Ethel Ashby was born on Sunday, March 7, 1920, at Creal Springs, Illinois, to Walter Tanner and Ethel Davenport. Her mother died the day Ethel was born. Due to a fear that the baby would also be lost, Belle and Roy McGowan, aunt and uncle of the child, volunteered to love and care for the little girl at their home in Carterville.
The McGowans provided a good home for the child and her memories of her childhood at Carterville proved happy. When the family moved to Marion, as fate would have it, they lived on North Bentley Street, near the home of Ethel’s future husband, Arleigh A. Ashby, and on May 5, 1938, the young couple was married in Charleston, Missouri, and returned to make their home in Marion. Ethel’s lifelong fascination with history resulted also into a love of antiques, which was encouraged by Arleigh.
After almost ten childless years, in 1946 the Ashbys adopted a ten and a half month old baby whom they called “Woody”, and for some years Ethel’s attention was engaged in rearing that child. Thereafter her antique business was opened in Marion and she began a lifelong interest and “love affair” with the history of the county and the preservation of items of historical and genealogical interest.
It would probably be fair to say that the Williamson County Historical Museum had its beginnings in a little antique shop called “The Old Sleighbell” when the Ashby family opened that business on DeYoung, at the intersection of North Market Street in Marion more than two decades ago.
Mrs. Ethel Ashby felt that there should be a place somewhere to preserve and display objects connected with the early days of Williamson County and she turned a portion of her business into a showplace for some of the lovely pieces of furniture and other memorabilia that would recall Williamson County’s early history.
When the county voted to move the County Courthouse off the Public Square in Marion, many “history buffs” felt that the old courthouse would be an ideal place for a county museum and, at a public meeting, efforts were made to preserve that historic building and to open a museum there.
When these efforts failed, Ethel, perhaps more than anyone else in the county, was deeply disappointed and she expressed her disappointment in such a way that the Board of Commissioners offered the Williamson County Historical Society the use of the old County Jail building for such a purpose.

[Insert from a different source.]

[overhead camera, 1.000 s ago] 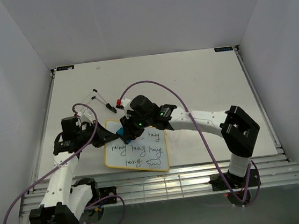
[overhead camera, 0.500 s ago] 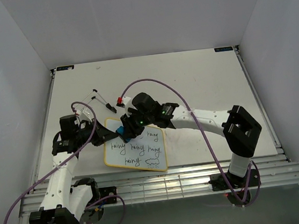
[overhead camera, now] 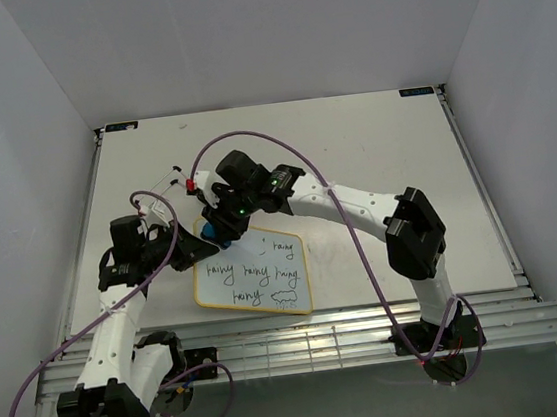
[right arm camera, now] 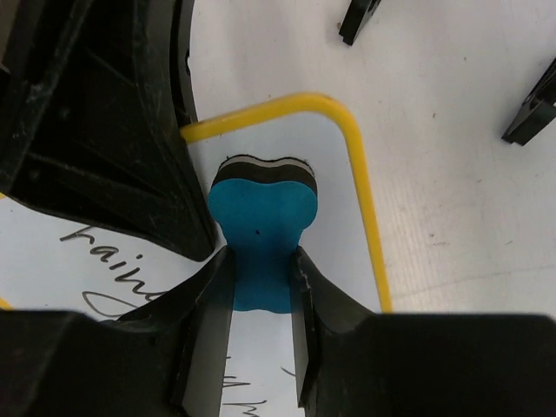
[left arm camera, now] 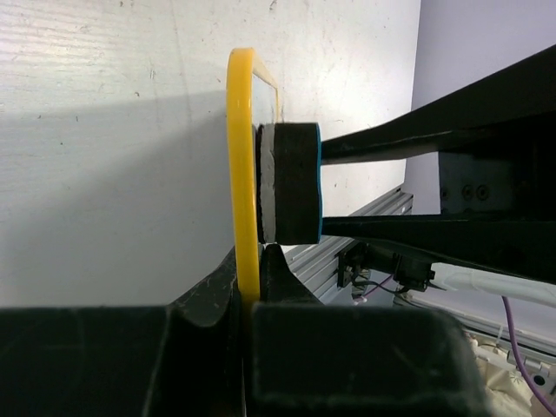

As a result of her persistence, an agreement was reached providing that the old County Jail building on South Van Buren would be given to the Williamson County Historical Society if, within a period of five years, its members were able to convert it into a museum open to the public and able to operate on its own.
The members of the Historical Society, encouraged by Ethel and a number of other loyal members, labored diligently and by the time the county was observing the Bicentennial of the birth of the nation in 1976, they were able to meet that requirement and the county presented a Warranty Deed to the old County Jail Building, and the Museum was officially founded.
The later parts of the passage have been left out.